In an attorney state, state law requires a licensed real estate attorney to oversee the closing transaction. You cannot substitute a title company or escrow officer for this requirement. Attorney states include Georgia, South Carolina, Massachusetts, New York, and Connecticut. The mandatory attorney fee typically adds $500 to $1,500 or more to your closing costs, and it is non-negotiable because it is legally required. In escrow states like California and Oregon, a title company or escrow officer handles the closing instead. These fees are generally lower and, in some markets, can be compared and shopped between providers.

4

Are closing costs negotiable, and which fees can I reduce?

Some closing costs are fixed and others are negotiable. Government transfer taxes and recording fees are set by law and cannot be reduced or waived. Lender origination fees, title services, and some third-party costs can sometimes be negotiated directly or shopped among competing providers. The most impactful negotiating tool for buyers is the seller concession: a seller agrees to pay a portion of the buyer's closing costs as part of the purchase offer. In states like Virginia and Maryland, seller-paid buyer closing costs are standard practice. In states like California and New York, they are far less common. Asking your real estate agent what is customary in your local market will tell you how much leverage you have.

5

How do I estimate my closing costs before making an offer?

Start with a state-specific closing cost calculator.
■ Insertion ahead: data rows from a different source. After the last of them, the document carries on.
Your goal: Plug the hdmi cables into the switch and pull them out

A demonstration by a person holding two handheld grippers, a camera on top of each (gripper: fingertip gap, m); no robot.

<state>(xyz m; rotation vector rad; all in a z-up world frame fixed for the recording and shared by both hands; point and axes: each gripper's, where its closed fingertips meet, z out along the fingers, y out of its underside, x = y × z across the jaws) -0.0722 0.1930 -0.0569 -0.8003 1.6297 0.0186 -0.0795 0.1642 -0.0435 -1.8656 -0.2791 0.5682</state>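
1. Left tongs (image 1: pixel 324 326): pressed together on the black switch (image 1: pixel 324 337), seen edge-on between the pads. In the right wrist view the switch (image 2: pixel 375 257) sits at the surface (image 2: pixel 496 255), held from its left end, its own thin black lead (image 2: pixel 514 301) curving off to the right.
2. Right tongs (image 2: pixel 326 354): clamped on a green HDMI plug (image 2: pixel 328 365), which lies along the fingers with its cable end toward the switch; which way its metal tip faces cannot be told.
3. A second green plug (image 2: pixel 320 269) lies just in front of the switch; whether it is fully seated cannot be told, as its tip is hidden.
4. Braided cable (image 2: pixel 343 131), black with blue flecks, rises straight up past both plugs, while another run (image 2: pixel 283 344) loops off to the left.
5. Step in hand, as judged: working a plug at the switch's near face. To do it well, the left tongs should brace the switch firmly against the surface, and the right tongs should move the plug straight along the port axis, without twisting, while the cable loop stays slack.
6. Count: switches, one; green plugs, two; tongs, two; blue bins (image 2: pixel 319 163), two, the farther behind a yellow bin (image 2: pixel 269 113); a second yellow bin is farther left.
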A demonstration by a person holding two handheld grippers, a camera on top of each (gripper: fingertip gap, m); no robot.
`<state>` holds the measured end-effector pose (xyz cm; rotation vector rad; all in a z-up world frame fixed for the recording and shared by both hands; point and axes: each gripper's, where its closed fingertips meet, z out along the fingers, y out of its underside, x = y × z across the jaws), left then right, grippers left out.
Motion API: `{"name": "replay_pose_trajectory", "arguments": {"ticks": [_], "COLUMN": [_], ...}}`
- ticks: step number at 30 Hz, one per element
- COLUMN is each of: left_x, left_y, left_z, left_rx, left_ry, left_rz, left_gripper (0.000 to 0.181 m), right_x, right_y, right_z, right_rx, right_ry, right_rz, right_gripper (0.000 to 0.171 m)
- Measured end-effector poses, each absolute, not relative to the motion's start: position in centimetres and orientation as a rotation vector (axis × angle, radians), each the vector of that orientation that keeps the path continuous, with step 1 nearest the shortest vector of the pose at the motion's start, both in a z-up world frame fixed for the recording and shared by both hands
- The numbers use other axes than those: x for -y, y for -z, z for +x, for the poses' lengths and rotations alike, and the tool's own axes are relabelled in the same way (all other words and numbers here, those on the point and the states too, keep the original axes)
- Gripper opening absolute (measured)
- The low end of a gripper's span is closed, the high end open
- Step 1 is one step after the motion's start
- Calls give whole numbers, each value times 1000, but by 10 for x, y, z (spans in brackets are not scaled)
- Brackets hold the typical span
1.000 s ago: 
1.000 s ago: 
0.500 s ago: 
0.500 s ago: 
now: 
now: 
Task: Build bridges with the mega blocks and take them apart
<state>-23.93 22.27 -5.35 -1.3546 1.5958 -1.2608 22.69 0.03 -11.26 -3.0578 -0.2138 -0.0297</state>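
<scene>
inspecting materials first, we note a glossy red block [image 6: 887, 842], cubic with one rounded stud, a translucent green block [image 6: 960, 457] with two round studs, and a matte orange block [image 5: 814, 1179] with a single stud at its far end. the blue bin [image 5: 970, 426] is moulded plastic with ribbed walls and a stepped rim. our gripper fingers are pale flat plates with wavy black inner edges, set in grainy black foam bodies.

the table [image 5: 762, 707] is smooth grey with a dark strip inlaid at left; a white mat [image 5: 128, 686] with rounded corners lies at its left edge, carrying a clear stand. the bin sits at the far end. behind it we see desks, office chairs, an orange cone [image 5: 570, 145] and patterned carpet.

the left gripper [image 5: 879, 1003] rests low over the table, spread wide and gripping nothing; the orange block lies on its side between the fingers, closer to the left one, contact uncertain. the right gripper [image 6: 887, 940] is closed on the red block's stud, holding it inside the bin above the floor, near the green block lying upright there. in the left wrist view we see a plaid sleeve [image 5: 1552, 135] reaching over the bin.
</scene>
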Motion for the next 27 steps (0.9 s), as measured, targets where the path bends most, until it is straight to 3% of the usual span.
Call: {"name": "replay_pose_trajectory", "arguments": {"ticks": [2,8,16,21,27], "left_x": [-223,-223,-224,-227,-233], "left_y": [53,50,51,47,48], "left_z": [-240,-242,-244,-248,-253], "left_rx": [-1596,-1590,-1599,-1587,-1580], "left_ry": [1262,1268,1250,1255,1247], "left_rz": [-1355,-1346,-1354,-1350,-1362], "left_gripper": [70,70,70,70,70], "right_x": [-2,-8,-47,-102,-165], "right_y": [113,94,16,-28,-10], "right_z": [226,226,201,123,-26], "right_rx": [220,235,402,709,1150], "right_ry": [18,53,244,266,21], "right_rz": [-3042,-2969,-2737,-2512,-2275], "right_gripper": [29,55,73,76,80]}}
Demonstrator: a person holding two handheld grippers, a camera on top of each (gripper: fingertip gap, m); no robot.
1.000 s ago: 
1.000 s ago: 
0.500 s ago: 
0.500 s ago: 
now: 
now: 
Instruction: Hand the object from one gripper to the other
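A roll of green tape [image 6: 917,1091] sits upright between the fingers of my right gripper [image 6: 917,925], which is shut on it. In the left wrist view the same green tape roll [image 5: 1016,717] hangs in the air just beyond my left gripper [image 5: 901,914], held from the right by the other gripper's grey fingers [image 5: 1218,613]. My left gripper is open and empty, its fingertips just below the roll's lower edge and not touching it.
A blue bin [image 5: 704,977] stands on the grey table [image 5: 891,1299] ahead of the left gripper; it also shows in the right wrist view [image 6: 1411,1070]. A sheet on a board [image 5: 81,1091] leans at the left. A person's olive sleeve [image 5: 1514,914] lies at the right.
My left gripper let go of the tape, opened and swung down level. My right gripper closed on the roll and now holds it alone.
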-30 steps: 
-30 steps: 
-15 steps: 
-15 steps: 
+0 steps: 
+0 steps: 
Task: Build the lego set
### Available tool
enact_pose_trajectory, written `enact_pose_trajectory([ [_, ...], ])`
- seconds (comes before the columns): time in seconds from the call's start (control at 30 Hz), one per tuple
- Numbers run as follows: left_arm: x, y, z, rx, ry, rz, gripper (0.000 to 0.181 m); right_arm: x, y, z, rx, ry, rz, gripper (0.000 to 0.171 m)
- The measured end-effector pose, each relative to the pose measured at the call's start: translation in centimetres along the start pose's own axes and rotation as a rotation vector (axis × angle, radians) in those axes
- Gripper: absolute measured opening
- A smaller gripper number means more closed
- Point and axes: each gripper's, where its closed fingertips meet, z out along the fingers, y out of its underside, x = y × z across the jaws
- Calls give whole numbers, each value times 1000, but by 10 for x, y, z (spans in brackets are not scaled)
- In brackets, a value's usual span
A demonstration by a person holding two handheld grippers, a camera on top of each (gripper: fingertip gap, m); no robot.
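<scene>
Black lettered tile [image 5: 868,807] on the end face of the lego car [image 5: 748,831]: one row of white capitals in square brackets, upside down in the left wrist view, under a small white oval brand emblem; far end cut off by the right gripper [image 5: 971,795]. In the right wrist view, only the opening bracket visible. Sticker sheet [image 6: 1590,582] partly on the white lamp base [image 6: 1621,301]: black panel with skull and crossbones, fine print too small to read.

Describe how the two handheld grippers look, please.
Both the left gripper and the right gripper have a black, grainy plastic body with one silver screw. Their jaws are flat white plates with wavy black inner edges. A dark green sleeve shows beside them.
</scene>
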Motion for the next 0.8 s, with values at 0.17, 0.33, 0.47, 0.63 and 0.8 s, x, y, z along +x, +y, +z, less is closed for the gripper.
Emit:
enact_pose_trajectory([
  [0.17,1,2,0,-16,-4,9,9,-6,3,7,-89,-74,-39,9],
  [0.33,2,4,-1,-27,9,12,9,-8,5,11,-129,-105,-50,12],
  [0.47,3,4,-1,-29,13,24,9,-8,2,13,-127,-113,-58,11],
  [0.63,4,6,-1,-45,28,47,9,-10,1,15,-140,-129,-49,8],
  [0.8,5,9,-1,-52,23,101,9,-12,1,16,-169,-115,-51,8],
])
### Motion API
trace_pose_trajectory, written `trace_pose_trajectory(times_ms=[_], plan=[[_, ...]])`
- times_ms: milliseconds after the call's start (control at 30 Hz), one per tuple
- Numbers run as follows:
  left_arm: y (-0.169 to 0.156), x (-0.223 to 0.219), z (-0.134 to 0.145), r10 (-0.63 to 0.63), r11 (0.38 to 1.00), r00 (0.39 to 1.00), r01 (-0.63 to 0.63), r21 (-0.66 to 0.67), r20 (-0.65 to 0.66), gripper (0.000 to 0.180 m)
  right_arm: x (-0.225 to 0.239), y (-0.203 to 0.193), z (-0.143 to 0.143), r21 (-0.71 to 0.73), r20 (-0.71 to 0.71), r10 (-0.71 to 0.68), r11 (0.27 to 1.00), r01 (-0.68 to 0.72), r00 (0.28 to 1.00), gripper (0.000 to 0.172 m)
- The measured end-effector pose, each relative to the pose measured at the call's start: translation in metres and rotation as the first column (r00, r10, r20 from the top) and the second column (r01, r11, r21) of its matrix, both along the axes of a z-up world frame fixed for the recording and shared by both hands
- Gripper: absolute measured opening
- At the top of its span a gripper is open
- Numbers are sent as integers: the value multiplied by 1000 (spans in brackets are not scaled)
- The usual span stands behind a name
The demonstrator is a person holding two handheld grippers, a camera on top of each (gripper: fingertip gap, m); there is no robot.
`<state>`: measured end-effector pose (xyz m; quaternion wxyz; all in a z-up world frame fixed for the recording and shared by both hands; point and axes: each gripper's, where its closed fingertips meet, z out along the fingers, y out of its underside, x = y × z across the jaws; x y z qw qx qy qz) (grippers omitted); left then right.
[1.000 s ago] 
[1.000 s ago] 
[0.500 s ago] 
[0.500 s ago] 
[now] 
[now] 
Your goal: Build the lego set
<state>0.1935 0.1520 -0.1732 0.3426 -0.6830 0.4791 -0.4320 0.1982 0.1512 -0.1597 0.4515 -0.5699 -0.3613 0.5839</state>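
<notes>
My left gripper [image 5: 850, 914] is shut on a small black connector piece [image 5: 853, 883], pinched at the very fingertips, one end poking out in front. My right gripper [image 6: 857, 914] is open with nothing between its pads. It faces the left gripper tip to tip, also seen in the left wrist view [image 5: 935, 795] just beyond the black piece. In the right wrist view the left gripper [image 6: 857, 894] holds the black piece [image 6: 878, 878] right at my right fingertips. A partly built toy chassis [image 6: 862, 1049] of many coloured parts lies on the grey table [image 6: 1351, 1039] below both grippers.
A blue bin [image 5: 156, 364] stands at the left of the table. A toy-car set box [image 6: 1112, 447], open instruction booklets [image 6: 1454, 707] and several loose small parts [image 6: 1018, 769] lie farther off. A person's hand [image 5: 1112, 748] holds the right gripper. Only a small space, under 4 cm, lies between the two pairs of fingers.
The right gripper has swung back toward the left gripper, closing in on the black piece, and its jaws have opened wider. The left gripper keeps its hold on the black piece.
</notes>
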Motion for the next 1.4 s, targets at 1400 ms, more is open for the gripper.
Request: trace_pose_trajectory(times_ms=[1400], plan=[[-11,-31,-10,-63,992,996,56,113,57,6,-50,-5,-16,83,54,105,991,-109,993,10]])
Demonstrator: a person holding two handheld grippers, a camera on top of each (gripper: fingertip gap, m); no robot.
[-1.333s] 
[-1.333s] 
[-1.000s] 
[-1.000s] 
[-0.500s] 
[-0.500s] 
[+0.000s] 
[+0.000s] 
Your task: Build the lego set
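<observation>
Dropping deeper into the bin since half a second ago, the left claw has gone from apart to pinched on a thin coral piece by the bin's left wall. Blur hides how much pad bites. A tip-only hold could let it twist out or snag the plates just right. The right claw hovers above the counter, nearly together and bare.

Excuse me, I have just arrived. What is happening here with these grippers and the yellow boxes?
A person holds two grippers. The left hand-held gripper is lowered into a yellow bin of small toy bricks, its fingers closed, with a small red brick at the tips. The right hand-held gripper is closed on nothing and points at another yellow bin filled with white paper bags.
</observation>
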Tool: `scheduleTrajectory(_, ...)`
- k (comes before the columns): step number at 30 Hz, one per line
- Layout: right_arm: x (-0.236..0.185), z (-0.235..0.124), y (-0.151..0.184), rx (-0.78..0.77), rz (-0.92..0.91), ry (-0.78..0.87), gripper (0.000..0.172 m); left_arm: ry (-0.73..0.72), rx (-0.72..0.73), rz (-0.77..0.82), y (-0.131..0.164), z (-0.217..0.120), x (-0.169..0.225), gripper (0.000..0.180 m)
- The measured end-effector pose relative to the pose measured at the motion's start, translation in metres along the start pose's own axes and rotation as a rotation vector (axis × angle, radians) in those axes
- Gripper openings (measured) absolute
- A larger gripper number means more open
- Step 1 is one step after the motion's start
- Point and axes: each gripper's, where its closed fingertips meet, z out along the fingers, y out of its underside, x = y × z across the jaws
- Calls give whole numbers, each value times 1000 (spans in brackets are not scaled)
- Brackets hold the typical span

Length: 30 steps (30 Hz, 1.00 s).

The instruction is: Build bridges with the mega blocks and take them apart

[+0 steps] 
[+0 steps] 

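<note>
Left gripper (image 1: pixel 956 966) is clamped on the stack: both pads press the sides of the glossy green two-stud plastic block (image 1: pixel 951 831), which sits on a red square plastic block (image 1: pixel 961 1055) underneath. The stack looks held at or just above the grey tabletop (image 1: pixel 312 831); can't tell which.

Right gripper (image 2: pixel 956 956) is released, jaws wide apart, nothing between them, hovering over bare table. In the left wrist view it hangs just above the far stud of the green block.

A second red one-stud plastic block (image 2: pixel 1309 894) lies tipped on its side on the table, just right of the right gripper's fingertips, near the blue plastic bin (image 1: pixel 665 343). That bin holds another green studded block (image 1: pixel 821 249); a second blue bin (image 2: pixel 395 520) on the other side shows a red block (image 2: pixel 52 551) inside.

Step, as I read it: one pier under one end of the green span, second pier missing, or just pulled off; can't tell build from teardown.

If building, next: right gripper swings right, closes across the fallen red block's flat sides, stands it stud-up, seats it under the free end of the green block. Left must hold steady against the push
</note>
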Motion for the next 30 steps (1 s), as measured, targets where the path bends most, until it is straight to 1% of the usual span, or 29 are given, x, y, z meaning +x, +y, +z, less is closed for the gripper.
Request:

Enter your expected purchase price, loan amount, state, and whether you are the buyer or seller. The output gives you an itemized estimate of state transfer taxes, lender fees, title insurance, recording costs, and prepaid items such as property tax reserves and homeowner's insurance. For the most accurate estimate available before application, use MortgageMate's calculator, which accounts for state-level tax rates. Once you apply for a mortgage, your lender is required by law to provide a formal Loan Estimate within three business days. That document reflects actual quoted fees for your specific loan and is the most reliable pre-closing cost document you will receive. First-time buyers should also check their state's assistance programs, which may cover $5,000 to $15,000 in closing costs for eligible borrowers.